Pubdate: Sun, 12 Mar 2000
Source: Austin American-Statesman (TX)
Copyright: 2000 Cox Interactive Media, Inc.
Contact:  P. O. Box 670 Austin, Texas 78767
Fax: 512-445-3679
Website: http://www.Austin360.com/
Author: Jason Spencer

CRACK COCAINE RESURGENCE GNAWS AT CITY

Crack cocaine may have dropped from mainstream awareness after
dominating headlines in the early 1990s, but it never left the
Brackenridge Hospital emergency room.

"I have a guy sitting here right now who did a bunch of crack last
night. He's like a caged animal," Dr. Alan Hopkins said Friday
morning. Police had found the man wandering in a drug-induced stupor.

"We have him handcuffed to the bed," Hopkins said, pausing as a nurse
briefed him on another hospital arrival. "I just had a patient come
back with kidney damage from doing crack cocaine."

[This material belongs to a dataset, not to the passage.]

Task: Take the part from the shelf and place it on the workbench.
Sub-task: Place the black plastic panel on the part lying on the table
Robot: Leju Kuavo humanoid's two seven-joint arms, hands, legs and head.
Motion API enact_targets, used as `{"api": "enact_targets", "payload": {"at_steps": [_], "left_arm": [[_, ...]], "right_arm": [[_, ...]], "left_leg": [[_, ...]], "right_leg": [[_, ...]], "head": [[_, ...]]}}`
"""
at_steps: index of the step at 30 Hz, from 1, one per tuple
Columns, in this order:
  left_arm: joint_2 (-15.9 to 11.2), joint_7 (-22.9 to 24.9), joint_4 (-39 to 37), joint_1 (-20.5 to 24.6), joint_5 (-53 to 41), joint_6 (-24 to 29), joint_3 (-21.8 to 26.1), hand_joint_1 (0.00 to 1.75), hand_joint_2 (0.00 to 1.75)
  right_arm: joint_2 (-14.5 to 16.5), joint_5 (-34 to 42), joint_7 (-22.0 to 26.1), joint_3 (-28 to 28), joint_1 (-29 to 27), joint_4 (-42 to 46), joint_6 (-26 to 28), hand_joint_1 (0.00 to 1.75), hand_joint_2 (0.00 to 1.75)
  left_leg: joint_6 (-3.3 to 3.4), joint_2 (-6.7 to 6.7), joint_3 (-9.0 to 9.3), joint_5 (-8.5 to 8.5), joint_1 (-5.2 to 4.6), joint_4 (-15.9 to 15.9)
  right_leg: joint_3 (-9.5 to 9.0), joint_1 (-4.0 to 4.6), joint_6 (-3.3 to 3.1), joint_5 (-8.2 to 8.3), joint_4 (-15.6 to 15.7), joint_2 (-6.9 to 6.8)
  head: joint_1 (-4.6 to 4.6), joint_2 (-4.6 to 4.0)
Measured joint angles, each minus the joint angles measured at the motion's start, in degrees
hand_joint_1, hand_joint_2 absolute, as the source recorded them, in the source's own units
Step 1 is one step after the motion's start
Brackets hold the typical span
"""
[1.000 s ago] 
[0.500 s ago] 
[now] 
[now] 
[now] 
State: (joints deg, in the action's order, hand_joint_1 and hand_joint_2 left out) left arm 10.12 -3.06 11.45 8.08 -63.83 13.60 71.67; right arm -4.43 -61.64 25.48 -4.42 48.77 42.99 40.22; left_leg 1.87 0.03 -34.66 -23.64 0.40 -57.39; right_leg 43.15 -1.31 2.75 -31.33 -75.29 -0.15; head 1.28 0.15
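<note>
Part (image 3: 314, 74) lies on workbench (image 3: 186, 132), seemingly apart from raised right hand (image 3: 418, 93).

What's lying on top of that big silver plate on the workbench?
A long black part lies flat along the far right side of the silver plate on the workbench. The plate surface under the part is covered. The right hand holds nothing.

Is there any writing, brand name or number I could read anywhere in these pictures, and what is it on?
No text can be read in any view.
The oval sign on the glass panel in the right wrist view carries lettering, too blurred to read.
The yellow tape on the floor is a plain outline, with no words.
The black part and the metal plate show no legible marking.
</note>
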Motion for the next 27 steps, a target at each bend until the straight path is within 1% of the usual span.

Hopkins was not surprised.

"I started here at 6 a.m. It's now 10:25 a.m. and I've seen about four
patients that admit to doing cocaine, and two of those admit to doing
crack cocaine," he said. "It's a typical day."

The rest of Central Texas was reminded of the powerful drug's staying
power last week when Austin police announced the largest crack seizure
in the city's history.

Inside an upscale North Austin apartment complex, detectives say they
found suspected drug ringleader Rudolph Nikeia Hunter III using three
microwave ovens to cook powdered cocaine into crack. The February raid
netted six arrests and more than 5 pounds of crack and 9 pounds of
powder cocaine.

Hunter, who police say committed suicide in his jail cell, is believed
to have been the leader of a drug operation that law officers estimate
sold from $1.5 million to $3.5 million in crack each week to thousands
of drug users from Round Rock to South Austin.

With that kind of customer base, it is only a matter of time before
Hunter is replaced -- if it hasn't happened already, said Detective
Richard Burns, an Austin undercover narcotics officer. "Crack addicts
are everywhere. You'll see them on Sixth Street; you'll see them on
Guadalupe; you'll see them in East Austin; you'll see them in North
Austin," said Burns, a 10-year narcotics veteran.

Heroin challenged crack's status as the illegal drug most likely to
drive addicts into treatment in the late 1990s. But in the past few
years, crack resumed its status as the most destructive narcotic in
Travis County, said Jane Maxwell, chief researcher for the Texas
Commission on Alcohol and Drug Abuse.

And unlike alcohol or other drugs that slowly destroy lives, crack has
a cruel flair for quickly bringing addicts to their knees.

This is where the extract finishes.